In the spring of 2020, SunRain installed Netafim drip line on a four-acre section of a field planted in Cecile, a red-skinned, yellow-fleshed fingerling potato variety. The rest of that field, also growing Cecile, was irrigated by wheel lines, making for an easy side-by-side comparison. And boy, did they see a difference.

“The potatoes irrigated by drip line required 20 to 30 percent less water. The drip runs at 10 gallons per minute versus 50 or 60. That’s a good sustainability story to tell,” says White. “We also see less stress on the potatoes because they’re simply getting watered better.”

That’s important, White says, because a high tuber set for mini potatoes is so important. When a lot of these varieties are stressed, they commonly drop a set, which is a major problem for the grower. Drip-irrigating ensures more consistent application and placement of life-giving water—and nutrients as well, if drip chemigation is utilized.

“We saw plant-available nitrates in the trial section of the field double what they were in the rest of the field—with exactly the same application of fertilizers,” says White. “We believe the wheel lines are washing a lot of the fertilizer down below the plant root, but the drip lines keep it there.”

The 2020 trial showed enough promise that SunRain plans to test drip irrigation on its farm for at least another year. White expects the practice to prove worth the investment, and says that while it may not be advisable for every operation, he thinks more growers would be wise to look into it as well. 

“We have a lot more to learn,” he says, “but there are strong indications that we can make a lot of the money back in labor and fertilizer savings.
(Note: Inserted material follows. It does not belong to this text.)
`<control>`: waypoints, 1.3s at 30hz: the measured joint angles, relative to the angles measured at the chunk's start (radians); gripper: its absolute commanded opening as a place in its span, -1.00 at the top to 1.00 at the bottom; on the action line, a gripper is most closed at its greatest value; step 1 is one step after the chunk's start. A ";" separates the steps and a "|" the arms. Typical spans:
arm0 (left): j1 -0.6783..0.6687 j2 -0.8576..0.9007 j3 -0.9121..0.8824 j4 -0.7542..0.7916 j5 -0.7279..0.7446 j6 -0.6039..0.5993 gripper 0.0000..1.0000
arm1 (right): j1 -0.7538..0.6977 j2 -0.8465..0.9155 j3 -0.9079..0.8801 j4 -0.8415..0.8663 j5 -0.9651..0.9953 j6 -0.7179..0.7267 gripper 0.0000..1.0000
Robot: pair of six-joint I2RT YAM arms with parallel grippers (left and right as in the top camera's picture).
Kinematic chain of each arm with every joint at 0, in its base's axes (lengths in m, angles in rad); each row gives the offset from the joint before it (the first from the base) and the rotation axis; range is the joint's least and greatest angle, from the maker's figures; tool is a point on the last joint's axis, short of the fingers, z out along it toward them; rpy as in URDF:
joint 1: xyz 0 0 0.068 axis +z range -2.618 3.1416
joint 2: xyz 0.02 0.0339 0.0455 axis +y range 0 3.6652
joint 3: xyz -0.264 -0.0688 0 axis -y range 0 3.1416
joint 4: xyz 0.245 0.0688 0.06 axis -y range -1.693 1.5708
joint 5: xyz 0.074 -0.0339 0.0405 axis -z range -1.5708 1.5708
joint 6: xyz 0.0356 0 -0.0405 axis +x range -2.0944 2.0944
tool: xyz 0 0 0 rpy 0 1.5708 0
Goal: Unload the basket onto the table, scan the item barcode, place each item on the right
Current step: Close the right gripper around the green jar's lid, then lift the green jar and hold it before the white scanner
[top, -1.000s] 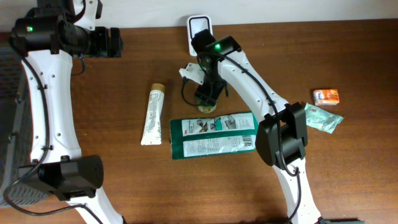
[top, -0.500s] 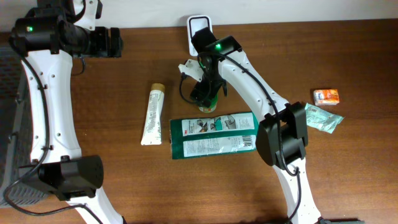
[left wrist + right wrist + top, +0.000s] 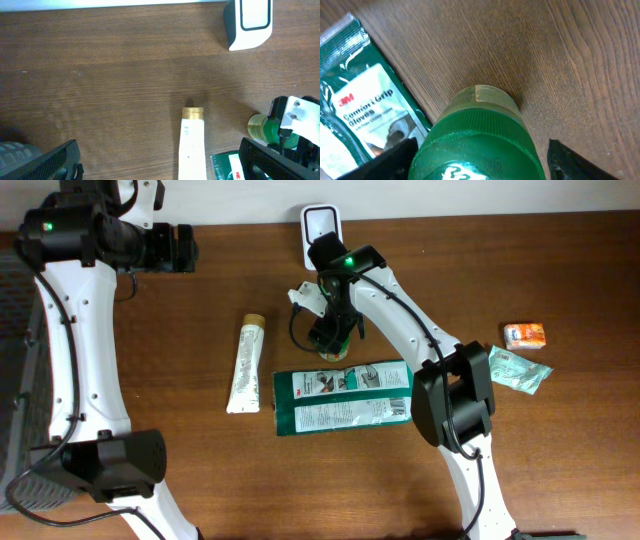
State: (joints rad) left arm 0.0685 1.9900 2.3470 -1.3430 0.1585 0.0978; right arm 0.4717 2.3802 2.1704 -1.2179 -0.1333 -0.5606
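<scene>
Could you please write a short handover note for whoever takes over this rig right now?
Left gripper: jaws open, empty, away from the items.
Right gripper: jaws either side of the green-capped bottle beside the gloves pack; firm grip unclear.
Scanner: just beyond the bottle.
Done: bottle reached. Left: grasp, lift, show its barcode to the scanner.

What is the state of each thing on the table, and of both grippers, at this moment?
left gripper: jaws open, empty
right gripper: jaws around the bottle's cap, grip unclear
green-capped bottle: cap on, between the right jaws, tilt unclear
barcode scanner: standing, untouched
tube: lying flat, capped
3M gloves package: lying flat, print up
orange box: lying flat
green packet: lying flat
</scene>
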 measured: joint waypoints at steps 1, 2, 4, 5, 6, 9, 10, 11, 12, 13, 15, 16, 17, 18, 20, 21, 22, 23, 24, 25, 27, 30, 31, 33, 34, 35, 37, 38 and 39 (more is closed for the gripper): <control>0.000 0.000 0.000 0.000 0.000 0.000 -0.98 | 0.000 0.000 0.000 0.000 -0.001 -0.003 -0.36; 0.000 0.000 0.000 0.000 0.000 0.000 -0.98 | 0.000 0.000 0.000 0.000 0.000 -0.001 -0.32; 0.000 0.000 0.000 0.000 0.000 0.000 -0.98 | 0.000 0.000 0.000 0.001 0.000 0.000 -0.25; 0.000 0.000 0.000 0.000 0.000 0.000 -0.98 | 0.000 0.000 0.000 0.001 0.000 0.001 -0.22; 0.000 0.000 0.000 0.000 0.000 0.000 -0.98 | 0.000 0.000 0.000 0.001 0.000 0.001 -0.15; 0.000 0.000 0.000 0.000 0.000 0.000 -0.98 | 0.000 0.000 0.003 -0.008 0.000 0.005 -0.07; 0.000 0.000 0.000 0.000 0.000 0.000 -0.98 | 0.000 0.000 0.006 -0.014 0.000 0.009 -0.06; 0.000 0.000 0.000 0.000 0.000 0.000 -0.98 | 0.000 0.000 0.013 -0.026 0.000 0.017 -0.04; 0.000 0.000 0.000 0.000 0.000 0.000 -0.98 | 0.000 0.001 0.025 -0.046 0.000 0.032 -0.01; 0.000 0.000 0.000 0.000 0.000 0.000 -0.99 | 0.000 0.001 0.042 -0.064 0.000 0.043 0.01; 0.000 0.000 0.000 0.000 0.000 0.000 -0.98 | 0.000 0.004 0.089 -0.101 0.000 0.065 0.02; 0.000 0.000 0.000 0.000 0.000 0.000 -0.99 | 0.000 0.006 0.136 -0.130 0.000 0.086 0.01; 0.000 0.000 0.000 0.000 0.000 0.000 -0.98 | 0.000 0.006 0.177 -0.149 0.000 0.106 0.02; 0.000 0.000 0.000 0.000 0.000 0.000 -0.98 | 0.000 0.006 0.222 -0.166 0.000 0.133 0.02; 0.000 0.000 0.000 0.000 0.000 0.000 -0.98 | -0.002 0.006 0.307 -0.212 -0.012 0.183 0.02; 0.000 0.000 0.000 0.000 0.000 0.000 -0.98 | -0.003 0.006 0.334 -0.229 -0.023 0.195 0.03; 0.000 0.000 0.000 0.000 0.000 0.000 -0.98 | -0.006 0.006 0.388 -0.253 -0.059 0.214 0.08; 0.000 0.000 0.000 0.000 0.000 0.000 -0.98 | -0.011 0.006 0.423 -0.269 -0.100 0.223 0.12; 0.000 0.000 0.000 0.000 0.000 0.000 -0.98 | -0.019 0.006 0.462 -0.285 -0.150 0.230 0.15; 0.000 0.000 0.000 0.000 0.000 0.000 -0.99 | -0.027 0.006 0.484 -0.291 -0.195 0.237 0.17; 0.000 0.000 0.000 0.000 0.000 0.000 -0.98 | -0.056 0.006 0.543 -0.298 -0.332 0.248 0.17; 0.000 0.000 0.000 0.000 0.000 0.000 -0.98 | -0.122 0.006 0.584 -0.299 -0.564 0.270 0.17; 0.000 0.000 0.000 0.000 0.000 0.000 -0.98 | -0.146 0.006 0.585 -0.300 -0.641 0.274 0.17; 0.000 0.000 0.000 0.000 0.000 0.000 -0.99 | -0.193 0.006 0.586 -0.301 -0.783 0.277 0.17; 0.000 0.000 0.000 0.000 0.000 0.000 -0.98 | -0.232 0.006 0.586 -0.300 -0.903 0.277 0.17; 0.000 0.000 0.000 0.000 0.000 0.000 -0.98 | -0.257 0.006 0.586 -0.301 -0.979 0.278 0.17; 0.000 0.000 0.000 0.000 0.000 0.000 -0.99 | -0.287 0.006 0.586 -0.301 -1.069 0.281 0.17; 0.000 0.000 0.000 0.000 0.000 0.000 -0.98 | -0.315 0.006 0.586 -0.301 -1.157 0.282 0.17; 0.000 0.000 0.000 0.000 0.000 0.000 -0.98 | -0.326 0.006 0.586 -0.301 -1.186 0.284 0.16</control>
State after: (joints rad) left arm 0.0685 1.9900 2.3470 -1.3430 0.1585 0.0978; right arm 0.1459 2.3867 2.7567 -1.5185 -1.3193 -0.2768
In the specialty potato world we live in, a 15 or 20 percent increase in marketable yield is a significant increase in dollars—enough to justify the drip system and then some.”

For a company like SunRain, whose primary business is doing something unique—marketing proprietary varieties that aren’t grown many other places, if any, in North America—looking at a technological investment like drip irrigation comes naturally.

“The nature of our business is such that what might not work somewhere else could work for us,” says White. “Sustainability is important to us, and we’re always trying to be progressive and cutting-edge.”